Man-made structures such as boat hulls, buoys, drilling platforms, oil production rigs, and pipes which are immersed in water are prone to fouling by aquatic organisms such as green and brown algae, barnacles, mussels, and the like. Such structures are commonly of metal, but may also comprise other structural materials such as concrete. This fouling is a nuisance on boat hulls, because it increases frictional resistance during movement through the water, the consequence being reduced speeds and increased fuel costs. It is a nuisance on static structures such as the legs of drilling platforms and oil production rigs, firstly because the resistance of thick layers of fouling to waves and currents can cause unpredictable and potentially dangerous stresses in the structure, and, secondly, because fouling makes it difficult to inspect the structure for defects such as stress cracking and corrosion. It is a nuisance in pipes such as cooling water intakes and outlets, because the effective cross-sectional area is reduced by fouling, with the consequence that flow rates are reduced.
The commercially most successful methods of inhibiting fouling have involved the use of anti-fouling coatings containing substances toxic to aquatic life, for example tributyltin chloride or cuprous oxide. Such coatings, however, are being regarded with increasing disfavour because of the damaging effects such toxins may have if released into the aquatic environment. There is accordingly a need for non-fouling coatings which do not contain markedly toxic materials.
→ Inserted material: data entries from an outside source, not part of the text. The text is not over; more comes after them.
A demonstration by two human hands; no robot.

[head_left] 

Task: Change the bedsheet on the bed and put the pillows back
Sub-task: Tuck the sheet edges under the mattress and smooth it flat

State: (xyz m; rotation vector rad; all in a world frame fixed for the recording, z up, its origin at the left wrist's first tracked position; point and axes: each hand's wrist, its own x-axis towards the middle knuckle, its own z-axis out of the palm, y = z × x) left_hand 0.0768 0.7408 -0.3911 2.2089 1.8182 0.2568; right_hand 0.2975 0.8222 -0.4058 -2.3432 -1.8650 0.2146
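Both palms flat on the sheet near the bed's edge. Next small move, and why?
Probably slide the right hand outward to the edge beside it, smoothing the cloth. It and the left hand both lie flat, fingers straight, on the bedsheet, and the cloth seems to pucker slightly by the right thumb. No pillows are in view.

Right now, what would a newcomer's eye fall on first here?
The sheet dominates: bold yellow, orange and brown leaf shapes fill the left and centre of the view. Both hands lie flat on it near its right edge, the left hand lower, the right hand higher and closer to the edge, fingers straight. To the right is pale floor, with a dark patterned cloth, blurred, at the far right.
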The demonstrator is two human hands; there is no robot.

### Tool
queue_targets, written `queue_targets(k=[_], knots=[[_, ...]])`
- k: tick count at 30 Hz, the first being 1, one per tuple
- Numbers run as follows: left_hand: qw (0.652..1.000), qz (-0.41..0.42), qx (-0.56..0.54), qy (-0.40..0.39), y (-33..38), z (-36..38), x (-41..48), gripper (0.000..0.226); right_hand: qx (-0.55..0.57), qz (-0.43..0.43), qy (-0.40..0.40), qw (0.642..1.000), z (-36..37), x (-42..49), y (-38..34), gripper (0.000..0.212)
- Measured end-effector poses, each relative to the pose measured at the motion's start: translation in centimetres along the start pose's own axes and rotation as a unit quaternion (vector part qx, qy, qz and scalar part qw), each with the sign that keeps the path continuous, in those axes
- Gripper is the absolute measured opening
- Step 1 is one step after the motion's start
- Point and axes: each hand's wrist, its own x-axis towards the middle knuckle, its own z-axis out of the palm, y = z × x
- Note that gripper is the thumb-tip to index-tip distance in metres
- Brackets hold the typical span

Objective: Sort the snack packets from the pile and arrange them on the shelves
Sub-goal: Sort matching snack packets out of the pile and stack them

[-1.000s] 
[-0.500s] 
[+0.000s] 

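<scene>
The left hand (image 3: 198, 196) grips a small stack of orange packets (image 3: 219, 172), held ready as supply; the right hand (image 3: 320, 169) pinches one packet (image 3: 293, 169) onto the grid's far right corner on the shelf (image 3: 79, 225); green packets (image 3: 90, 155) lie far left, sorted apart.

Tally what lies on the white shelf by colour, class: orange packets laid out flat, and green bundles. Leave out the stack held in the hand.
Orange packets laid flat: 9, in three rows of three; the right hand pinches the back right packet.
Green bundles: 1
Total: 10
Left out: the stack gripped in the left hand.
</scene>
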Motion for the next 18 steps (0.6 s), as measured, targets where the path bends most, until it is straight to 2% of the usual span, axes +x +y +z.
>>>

It has been known for many years, for example as disclosed in GB 1,307,001 and U.S. Pat. No. 3,702,778 that silicone rubber coatings resist fouling by aquatic organisms. It is believed that such coatings present a surface to which the organisms cannot easily adhere, and they can accordingly be called non-fouling rather than anti-fouling coatings. Silicone rubbers and silicone compounds generally have very low toxic properties. Silicone rubber coatings have, however, gained little commercial acceptance. It is difficult to make them adhere well to the substrate surface that is to be protected, and mechanically they are rather weak and liable to damage.
It is known to use fluorinated polymers for fouling control in anti-fouling or non-fouling coating compositions.
In JP 04-045170 a fluorinated silicone resin is disclosed which is obtained by grafting a fluorine-containing acrylate to a silicone resin having olefinically unsaturated bonds in its terminal groups.
In JP 61-043668 a coating composition having antifouling properties is disclosed which is prepared by compounding an alkyd resin with a polymer prepared by reacting a fluorine-containing monomer with an acrylate polymer.
In JP 06-322294 a corrosion protecting antifouling coating is disclosed comprising a film forming resin and an organopolysiloxane having oxyalkylene groups and perfluoroalkyl groups.
Fluorinated polymers are also known for other uses.
In JP 06-239876 a fluorinated polymer having excellent wetting properties is disclosed that is used in an adhesive. In U.S. Pat. No. 4,900,474 a perfluoroether group-containing organopolysiloxane is disclosed that is used as a silicone antifoamer.
None of the fluorinated polymers that are known in the art have found wide application in antifouling coating compositions, since their anti-fouling/foul release properties are not sufficient and/or their mechanical properties do not make these compositions suited for use on various kind of structures that are immersed in water. In particular, the mechanical properties should be such that if applied as a coating composition for a boat hull, said coating composition should have sufficient strength and abrasion resistance to have a service life of several years.